What is expected: From the first line to the last, reproduce the material exactly.

Given material:
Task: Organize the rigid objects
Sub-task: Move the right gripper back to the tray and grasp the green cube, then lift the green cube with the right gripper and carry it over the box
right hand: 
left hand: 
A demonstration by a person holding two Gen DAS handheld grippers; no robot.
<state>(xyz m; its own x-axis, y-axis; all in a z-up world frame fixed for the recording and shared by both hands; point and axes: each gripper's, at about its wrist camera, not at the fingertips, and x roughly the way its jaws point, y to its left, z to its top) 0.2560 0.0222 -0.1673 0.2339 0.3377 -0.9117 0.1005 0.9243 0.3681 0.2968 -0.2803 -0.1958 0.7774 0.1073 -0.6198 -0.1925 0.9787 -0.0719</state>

Task output:
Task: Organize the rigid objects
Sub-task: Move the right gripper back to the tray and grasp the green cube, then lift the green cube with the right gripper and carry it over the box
right hand: 
left hand: 
A demonstration by a person holding two Gen DAS handheld grippers; no robot.
<state>(xyz m; its own x-axis, y-axis; all in a z-up world frame fixed for the recording and shared by both hands; point and axes: each gripper's, at about its wrist camera, not at the fingertips, and x roughly the way its jaws point, y to its left, z to its top) 0.2560 0.0222 -0.1673 0.2339 0.3377 -0.9117 0.1005 0.9243 0.3681 0.2968 -0.2803 -0.1958 0.7774 0.1073 -0.6198 -0.1925 0.9787 -0.0719</state>

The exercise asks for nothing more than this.